From: Vincent Guittot <vincent.guittot@linaro.org>
To: Peter Zijlstra <peterz@infradead.org>
Cc: Yuyang Du <yuyang.du@intel.com>, Ingo Molnar <mingo@kernel.org>,
linux-kernel <linux-kernel@vger.kernel.org>,
Mike Galbraith <umgwanakikbuti@gmail.com>,
Benjamin Segall <bsegall@google.com>,
Paul Turner <pjt@google.com>,
Morten Rasmussen <morten.rasmussen@arm.com>,
Dietmar Eggemann <dietmar.eggemann@arm.com>,
Matt Fleming <matt@codeblueprint.co.uk>
Subject: Re: [PATCH v6 1/4] sched/fair: Fix attaching task sched avgs twice when switching to fair or changing task group
Date: Thu, 16 Jun 2016 18:30:13 +0200 [thread overview]
Message-ID: <20160616163013.GA32169@vingu-laptop> (raw)

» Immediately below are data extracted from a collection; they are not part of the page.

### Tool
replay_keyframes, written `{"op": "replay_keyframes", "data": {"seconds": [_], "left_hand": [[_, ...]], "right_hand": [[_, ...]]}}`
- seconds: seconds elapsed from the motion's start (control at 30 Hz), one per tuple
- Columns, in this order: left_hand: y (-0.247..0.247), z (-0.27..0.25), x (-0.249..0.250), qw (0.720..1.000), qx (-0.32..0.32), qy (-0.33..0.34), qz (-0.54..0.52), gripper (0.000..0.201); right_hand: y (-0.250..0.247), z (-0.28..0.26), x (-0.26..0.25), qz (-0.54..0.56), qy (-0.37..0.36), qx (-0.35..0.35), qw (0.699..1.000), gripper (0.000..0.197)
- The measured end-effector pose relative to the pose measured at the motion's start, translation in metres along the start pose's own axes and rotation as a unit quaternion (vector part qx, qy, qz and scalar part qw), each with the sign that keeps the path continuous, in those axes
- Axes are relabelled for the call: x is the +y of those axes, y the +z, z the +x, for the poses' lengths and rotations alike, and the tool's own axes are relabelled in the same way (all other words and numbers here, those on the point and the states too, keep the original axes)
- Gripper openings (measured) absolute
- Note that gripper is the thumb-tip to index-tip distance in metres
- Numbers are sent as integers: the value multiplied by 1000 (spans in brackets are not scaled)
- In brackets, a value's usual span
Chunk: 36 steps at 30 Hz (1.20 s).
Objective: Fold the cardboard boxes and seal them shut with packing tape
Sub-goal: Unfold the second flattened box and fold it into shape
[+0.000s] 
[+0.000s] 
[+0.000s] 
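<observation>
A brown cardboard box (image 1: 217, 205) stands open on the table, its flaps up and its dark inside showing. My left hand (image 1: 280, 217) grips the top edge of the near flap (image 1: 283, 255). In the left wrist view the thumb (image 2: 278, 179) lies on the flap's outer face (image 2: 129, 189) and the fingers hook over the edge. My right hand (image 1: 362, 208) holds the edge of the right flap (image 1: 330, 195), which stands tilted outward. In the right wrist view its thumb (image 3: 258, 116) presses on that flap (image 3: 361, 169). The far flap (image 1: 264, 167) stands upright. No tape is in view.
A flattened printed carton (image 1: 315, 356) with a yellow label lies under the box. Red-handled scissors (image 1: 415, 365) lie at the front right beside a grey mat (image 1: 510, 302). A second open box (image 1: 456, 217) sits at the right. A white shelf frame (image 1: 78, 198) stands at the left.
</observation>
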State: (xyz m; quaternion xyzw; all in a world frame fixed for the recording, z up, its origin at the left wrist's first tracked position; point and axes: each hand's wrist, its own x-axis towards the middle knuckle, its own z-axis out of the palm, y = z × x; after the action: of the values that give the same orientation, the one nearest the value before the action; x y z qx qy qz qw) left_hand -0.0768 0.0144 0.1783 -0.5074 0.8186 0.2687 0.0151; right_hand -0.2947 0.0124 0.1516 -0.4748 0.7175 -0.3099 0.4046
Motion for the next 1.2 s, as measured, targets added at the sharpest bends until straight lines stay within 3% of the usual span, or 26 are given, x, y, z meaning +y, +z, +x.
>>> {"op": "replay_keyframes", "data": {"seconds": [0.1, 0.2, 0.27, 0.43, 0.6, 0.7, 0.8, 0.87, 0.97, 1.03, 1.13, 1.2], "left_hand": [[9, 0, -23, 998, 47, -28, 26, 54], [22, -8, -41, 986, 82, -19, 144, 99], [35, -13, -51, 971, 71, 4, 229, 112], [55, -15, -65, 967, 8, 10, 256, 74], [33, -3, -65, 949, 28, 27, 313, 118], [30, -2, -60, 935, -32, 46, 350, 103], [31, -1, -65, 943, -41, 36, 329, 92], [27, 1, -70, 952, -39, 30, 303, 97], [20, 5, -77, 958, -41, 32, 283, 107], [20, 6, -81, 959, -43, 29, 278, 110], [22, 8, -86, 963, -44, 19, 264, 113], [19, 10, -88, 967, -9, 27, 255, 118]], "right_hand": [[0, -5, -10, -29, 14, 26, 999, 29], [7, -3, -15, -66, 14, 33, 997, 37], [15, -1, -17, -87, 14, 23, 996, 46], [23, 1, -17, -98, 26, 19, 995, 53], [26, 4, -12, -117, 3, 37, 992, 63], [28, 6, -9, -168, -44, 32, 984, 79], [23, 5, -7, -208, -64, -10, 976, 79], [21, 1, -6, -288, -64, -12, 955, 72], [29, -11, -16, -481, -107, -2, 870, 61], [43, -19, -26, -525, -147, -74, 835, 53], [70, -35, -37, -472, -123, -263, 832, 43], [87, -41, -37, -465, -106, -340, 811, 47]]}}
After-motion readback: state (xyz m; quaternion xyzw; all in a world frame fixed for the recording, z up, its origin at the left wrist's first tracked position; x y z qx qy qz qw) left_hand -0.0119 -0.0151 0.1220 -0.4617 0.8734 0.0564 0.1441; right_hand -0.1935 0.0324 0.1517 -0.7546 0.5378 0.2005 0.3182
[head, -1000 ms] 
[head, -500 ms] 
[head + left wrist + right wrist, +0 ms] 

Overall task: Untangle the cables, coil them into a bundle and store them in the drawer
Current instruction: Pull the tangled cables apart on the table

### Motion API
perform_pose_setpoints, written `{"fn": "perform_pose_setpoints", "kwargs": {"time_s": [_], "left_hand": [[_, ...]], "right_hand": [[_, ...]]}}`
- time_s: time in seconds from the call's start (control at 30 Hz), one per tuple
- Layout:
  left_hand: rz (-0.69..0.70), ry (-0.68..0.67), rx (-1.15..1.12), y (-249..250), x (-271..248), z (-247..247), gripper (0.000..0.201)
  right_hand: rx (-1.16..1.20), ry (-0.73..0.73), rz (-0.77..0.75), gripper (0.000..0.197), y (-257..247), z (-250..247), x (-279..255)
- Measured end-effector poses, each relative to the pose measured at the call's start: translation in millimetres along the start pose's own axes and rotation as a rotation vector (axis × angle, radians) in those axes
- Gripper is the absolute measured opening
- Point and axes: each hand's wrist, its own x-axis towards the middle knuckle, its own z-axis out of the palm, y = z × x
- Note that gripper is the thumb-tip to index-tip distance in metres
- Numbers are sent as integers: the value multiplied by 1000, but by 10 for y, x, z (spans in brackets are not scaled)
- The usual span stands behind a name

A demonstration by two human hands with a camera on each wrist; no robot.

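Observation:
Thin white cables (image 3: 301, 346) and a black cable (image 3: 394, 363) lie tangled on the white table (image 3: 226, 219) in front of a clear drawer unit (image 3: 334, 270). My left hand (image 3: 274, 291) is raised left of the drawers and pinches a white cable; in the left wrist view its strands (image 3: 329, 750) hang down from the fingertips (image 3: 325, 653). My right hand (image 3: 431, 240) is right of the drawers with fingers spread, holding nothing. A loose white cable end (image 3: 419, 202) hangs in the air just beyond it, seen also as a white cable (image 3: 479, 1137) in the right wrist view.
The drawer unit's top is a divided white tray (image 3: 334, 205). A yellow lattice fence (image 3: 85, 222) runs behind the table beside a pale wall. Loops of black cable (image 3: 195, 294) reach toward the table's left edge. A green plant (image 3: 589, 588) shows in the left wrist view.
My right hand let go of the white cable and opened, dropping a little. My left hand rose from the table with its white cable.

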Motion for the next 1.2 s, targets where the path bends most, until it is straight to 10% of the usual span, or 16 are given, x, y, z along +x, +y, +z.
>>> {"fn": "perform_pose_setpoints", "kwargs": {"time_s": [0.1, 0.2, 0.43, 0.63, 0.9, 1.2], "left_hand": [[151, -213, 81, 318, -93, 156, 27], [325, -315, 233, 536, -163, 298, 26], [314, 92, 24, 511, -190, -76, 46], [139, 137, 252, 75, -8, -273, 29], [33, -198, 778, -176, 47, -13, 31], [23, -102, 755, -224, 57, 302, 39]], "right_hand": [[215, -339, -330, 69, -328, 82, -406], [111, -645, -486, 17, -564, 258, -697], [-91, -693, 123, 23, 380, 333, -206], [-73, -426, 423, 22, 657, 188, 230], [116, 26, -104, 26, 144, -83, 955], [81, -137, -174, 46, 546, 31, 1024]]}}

In-Reply-To: <20160615152217.GN30921@twins.programming.kicks-ass.net>
Le Wednesday 15 Jun 2016 à 17:22:17 (+0200), Peter Zijlstra a écrit :
> On Wed, Jun 15, 2016 at 09:46:53AM +0200, Vincent Guittot wrote:
> > I still have concerned with this change of the behavior that attaches
> > the task only when it is enqueued. The load avg of the task will not
> > be decayed between the time we move it into its new group until its
> > enqueue. With this change, a task's load can stay high whereas it has
> > slept for the last couple of seconds. Then, its load and utilization
> > is no more accounted anywhere in the mean time just because we have
> > moved the task which will be enqueued on the same rq.
> > A task should always be attached to a cfs_rq and its load/utilization
> > should always be accounted on a cfs_rq and decayed for its sleep
> > period
>
> OK; so I think I agree with that. Does the below (completely untested,
> hasn't even been near a compiler) look reasonable?
>
> The general idea is to always attach to a cfs_rq -- through
> post_init_entity_util_avg(). This covers both the new task isn't
> attached yet and was never in the fair class to begin with issues.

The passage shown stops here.